Delivery into the pipeline grid
Before the gas can be delivered into the pipeline grid it must match pipeline grid specifications for temperature, pressure, and composition. Temperature is determined by the regasification process and pressure can be adjusted through pressure regulators. If the gas quality is not within pipeline tariff standards, additional measures must be taken to bring the gas up to marketability standards. The most common problem is that the Btu content of the regasified LNG may not match the Btu content requirement of the pipeline. In some cases this can be handled by blending the regasified LNG with natural gas from other sources. If this is not possible, it is then necessary to condition the gas.
There are three common ways to adjust Btu content prior to send-out: fractionation, injecting an inert gas such as nitrogen, and injecting compressed air. Fractionation uses traditional cryogenic gas processing techniques to remove ethane, propane, butanes, and heavier hydrocarbons in liquid form from the gas stream. To do this, cooling and pressure are used to mechanically separate components in a similar manner to the way in which they are removed in the liquefaction process. Facilities to perform fractionation are typically available only if the LNG is delivered to a region with gas production such as the Gulf of Mexico in the U.S. If such facilities are not available, another method must be used.

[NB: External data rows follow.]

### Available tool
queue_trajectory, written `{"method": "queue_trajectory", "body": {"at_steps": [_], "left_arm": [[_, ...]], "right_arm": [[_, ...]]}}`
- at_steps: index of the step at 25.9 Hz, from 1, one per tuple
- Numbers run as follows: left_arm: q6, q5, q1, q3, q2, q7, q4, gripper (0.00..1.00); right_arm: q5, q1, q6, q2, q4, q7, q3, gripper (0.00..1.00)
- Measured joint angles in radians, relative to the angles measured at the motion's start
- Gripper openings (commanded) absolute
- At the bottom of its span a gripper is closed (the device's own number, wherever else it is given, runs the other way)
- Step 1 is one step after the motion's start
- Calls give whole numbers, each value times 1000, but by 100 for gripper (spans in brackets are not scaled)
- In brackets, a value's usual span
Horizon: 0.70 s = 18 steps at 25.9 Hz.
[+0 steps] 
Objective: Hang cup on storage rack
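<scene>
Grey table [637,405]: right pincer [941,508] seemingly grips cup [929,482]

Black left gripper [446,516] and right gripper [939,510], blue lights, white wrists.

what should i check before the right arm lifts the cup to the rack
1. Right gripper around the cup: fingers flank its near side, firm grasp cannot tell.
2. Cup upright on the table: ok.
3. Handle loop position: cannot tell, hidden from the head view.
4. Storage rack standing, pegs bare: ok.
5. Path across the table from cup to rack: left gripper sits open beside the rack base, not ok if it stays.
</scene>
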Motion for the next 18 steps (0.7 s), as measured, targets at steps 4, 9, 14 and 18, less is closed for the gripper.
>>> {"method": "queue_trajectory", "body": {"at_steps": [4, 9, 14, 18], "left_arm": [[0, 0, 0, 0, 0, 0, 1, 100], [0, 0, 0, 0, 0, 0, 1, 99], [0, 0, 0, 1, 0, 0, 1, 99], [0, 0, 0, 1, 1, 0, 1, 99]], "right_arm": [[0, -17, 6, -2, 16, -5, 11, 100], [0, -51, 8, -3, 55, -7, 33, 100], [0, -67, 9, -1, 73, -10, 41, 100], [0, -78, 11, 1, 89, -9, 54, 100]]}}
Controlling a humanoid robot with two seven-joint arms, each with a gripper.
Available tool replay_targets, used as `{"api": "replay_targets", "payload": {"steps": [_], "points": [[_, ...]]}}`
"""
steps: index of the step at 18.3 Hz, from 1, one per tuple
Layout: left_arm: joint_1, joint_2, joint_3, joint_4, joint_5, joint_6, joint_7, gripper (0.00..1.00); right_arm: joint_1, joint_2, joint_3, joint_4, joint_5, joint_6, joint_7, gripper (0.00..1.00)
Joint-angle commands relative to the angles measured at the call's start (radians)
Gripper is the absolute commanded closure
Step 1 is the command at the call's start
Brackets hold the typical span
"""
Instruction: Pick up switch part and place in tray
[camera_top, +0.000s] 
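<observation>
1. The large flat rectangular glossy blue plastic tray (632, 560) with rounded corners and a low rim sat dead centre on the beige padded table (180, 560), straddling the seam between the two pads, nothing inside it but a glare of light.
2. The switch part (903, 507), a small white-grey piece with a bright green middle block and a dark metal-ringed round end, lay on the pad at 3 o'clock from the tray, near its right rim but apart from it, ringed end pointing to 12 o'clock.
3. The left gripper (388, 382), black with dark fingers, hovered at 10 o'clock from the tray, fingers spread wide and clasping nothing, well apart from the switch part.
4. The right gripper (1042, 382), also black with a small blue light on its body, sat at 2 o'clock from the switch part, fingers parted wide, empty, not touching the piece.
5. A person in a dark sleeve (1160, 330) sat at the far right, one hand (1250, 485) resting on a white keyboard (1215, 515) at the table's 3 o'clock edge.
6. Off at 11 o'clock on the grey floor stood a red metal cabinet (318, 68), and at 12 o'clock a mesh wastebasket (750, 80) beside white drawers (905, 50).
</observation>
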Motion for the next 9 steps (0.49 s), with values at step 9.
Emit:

Nitrogen or air injection can also be used to dilute the Btu content in a given volume of gas. Since nitrogen is an inert gas, it simply takes up space in the gas. Compressed air, while more economical, adds compounds and elements to the gas stream that could be problematic. However, since LNG is so clean from contaminants, air injection is often an acceptable method for reducing Btu content while remaining within specifications for other contaminants.
Regasification in peaking storage facilities or in field equipment is a simpler process. LNG from a tank is piped through a vaporizer consisting of heat exchangers that use atmospheric air, hotwater/steam, and/or electric or natural gas heaters to warm the LNG. A control system is required to ensure pressure and temperature changes are monitored and carefully controlled. The gas can then be delivered into the pipeline system.